» **Instructions for the task**
The lines below starting at the line containing "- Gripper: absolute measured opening" and ending at the line containing "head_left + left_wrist" are to be repeated exactly, with both ends kept and nothing else added.

» **Exercise material**
□ □ □ □

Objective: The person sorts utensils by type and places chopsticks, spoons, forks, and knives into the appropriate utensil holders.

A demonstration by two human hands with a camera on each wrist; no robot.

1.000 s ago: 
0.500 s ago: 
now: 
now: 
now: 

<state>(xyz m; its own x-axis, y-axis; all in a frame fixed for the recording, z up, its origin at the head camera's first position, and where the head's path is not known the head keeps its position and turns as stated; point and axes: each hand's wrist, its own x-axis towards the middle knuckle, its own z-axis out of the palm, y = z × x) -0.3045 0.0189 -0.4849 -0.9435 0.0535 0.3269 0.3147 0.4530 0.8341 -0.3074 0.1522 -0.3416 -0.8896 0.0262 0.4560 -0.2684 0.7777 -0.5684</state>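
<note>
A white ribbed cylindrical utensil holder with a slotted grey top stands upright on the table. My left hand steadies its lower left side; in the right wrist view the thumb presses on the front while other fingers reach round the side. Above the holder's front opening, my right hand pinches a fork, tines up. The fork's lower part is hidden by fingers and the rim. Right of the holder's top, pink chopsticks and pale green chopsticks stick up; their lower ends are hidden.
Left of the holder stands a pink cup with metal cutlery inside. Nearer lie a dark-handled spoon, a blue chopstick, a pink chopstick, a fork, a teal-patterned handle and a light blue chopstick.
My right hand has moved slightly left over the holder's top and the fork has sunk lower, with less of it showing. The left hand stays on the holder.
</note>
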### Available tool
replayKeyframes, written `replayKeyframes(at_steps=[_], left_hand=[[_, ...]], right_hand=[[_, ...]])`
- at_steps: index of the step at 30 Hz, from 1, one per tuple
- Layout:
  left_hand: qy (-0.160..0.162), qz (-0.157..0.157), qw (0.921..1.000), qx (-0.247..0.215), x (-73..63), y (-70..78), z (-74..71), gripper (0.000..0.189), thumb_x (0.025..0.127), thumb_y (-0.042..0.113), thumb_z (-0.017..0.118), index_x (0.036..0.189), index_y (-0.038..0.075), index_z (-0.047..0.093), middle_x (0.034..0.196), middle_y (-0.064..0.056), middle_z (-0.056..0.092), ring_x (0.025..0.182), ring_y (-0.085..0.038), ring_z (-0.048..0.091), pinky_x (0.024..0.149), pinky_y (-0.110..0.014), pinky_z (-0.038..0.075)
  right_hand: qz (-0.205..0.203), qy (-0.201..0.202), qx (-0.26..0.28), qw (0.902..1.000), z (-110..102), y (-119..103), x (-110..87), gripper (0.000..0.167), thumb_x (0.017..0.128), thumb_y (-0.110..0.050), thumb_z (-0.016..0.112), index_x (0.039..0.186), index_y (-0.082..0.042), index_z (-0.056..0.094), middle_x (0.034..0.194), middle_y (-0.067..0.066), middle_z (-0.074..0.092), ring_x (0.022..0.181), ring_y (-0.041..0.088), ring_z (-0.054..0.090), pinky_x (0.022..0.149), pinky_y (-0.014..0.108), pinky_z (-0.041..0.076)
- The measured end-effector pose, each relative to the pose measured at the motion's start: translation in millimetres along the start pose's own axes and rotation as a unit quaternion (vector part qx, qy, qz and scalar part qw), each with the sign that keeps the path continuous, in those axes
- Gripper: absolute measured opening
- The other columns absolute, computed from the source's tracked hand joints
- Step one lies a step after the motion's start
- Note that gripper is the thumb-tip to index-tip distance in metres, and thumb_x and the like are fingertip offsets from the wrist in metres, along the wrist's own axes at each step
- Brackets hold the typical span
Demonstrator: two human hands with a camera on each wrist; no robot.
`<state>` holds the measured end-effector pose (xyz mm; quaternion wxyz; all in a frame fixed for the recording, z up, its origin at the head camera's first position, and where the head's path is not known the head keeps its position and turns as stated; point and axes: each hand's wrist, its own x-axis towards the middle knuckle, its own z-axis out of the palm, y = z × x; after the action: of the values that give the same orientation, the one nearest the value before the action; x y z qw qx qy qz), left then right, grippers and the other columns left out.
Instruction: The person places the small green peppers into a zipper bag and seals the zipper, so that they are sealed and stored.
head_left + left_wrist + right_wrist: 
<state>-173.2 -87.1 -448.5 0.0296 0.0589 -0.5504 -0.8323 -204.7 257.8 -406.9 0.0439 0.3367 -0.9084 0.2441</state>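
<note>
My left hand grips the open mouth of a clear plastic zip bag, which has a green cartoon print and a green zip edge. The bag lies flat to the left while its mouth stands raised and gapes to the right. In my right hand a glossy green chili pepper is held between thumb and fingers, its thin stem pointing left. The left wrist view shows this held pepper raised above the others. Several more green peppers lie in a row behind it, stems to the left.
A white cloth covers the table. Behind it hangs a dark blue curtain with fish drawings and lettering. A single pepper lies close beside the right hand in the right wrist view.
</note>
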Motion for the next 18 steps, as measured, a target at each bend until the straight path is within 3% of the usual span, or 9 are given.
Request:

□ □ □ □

» **Exercise answer**
- Gripper: absolute measured opening
- The other columns absolute, computed from the source's tracked hand joints
- Step one lies a step after the motion's start
- Note that gripper is the thumb-tip to index-tip distance in metres, and thumb_x and the like are fingertip offsets from the wrist in metres, along the wrist's own axes at each step
- Brackets hold the typical span
Demonstrator: two human hands with a camera on each wrist; no robot.
`<state>` holds the measured end-effector pose (xyz mm; quaternion wxyz; all in a frame fixed for the recording, z up, its origin at the head camera's first position, and where the head's path is not known the head keeps its position and turns as stated; point and axes: each hand's wrist, its own x-axis towards the middle knuckle, its own z-axis out of the palm, y = z × x; after the action: of the values that give the same orientation, the one nearest the value before the action; x y z qw qx qy qz), left then right, grippers and the other columns left out.
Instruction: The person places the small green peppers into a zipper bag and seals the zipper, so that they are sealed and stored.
head_left + left_wrist + right_wrist: 

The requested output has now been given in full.